23.10 In Wibowo Boediono, the High Court said that where “advances were made to further a particular purpose or goal, and the purpose or goal fails … the recipient in general must return the advance”.26 In that case, it was found that the plaintiffs had made advances pursuant to an oral contract for making joint investments in real properties but the said investments were never carried out. In the circumstances, the High Court ruled that the plaintiffs were entitled to recover the money transferred under the agreement by way of an unjust enrichment claim based on the unjust factor of total failure of consideration. The High Court explained that failure of consideration refers to the failure on the part of the promisor to provide the performance that has been promised.27 The focus is on performance and not the bare promise itself. The High Court further affirmed that the unjust enrichment claim of such a nature could arise in both a contractual and non-contractual context.28

23.11 Wibowo Boediono was cited with approval in Zhou Weidong v Liew Kai Lung29 (“Zhou Weidong”). In the latter case, the High Court commented that the failure of consideration (also known as failure of basis) operates on the basis of a “joint understanding that the recipient's right to retain” the benefit is “conditional” and the failure of the condition would entitle the plaintiff to restitution.30 However, the High Court commented that it is unclear as to how a joint understanding is to be established in a multiparty case,31 citing Goff & Jones: The Law of Unjust Enrichment32 (“Goff & Jones”).

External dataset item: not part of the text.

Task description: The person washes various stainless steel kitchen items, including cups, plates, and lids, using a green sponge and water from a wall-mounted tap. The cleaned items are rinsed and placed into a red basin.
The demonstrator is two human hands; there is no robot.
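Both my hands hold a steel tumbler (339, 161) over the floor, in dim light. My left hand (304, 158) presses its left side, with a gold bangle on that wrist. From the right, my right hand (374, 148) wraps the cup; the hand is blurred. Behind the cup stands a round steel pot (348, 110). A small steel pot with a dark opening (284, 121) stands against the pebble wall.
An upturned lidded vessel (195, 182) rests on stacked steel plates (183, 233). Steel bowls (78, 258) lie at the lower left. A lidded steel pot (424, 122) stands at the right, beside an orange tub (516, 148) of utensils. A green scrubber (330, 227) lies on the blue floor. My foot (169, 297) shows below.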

23.12 In Zhou Weidong, the plaintiff claimed, inter alia, in unjust enrichment for the restitution of approximately $5.25m that had been

received by the third to fifth defendants.33 The funds were paid pursuant to four investment agreements entered into between the second defendant (a company incorporated by the first defendant to spearhead investments in China) and the plaintiff. However, the plaintiff later learnt that his moneys were not applied for the intended investments. In particular, in respect of two sums of moneys amounting to approximately $1.25m received by the third and fourth defendants, the High...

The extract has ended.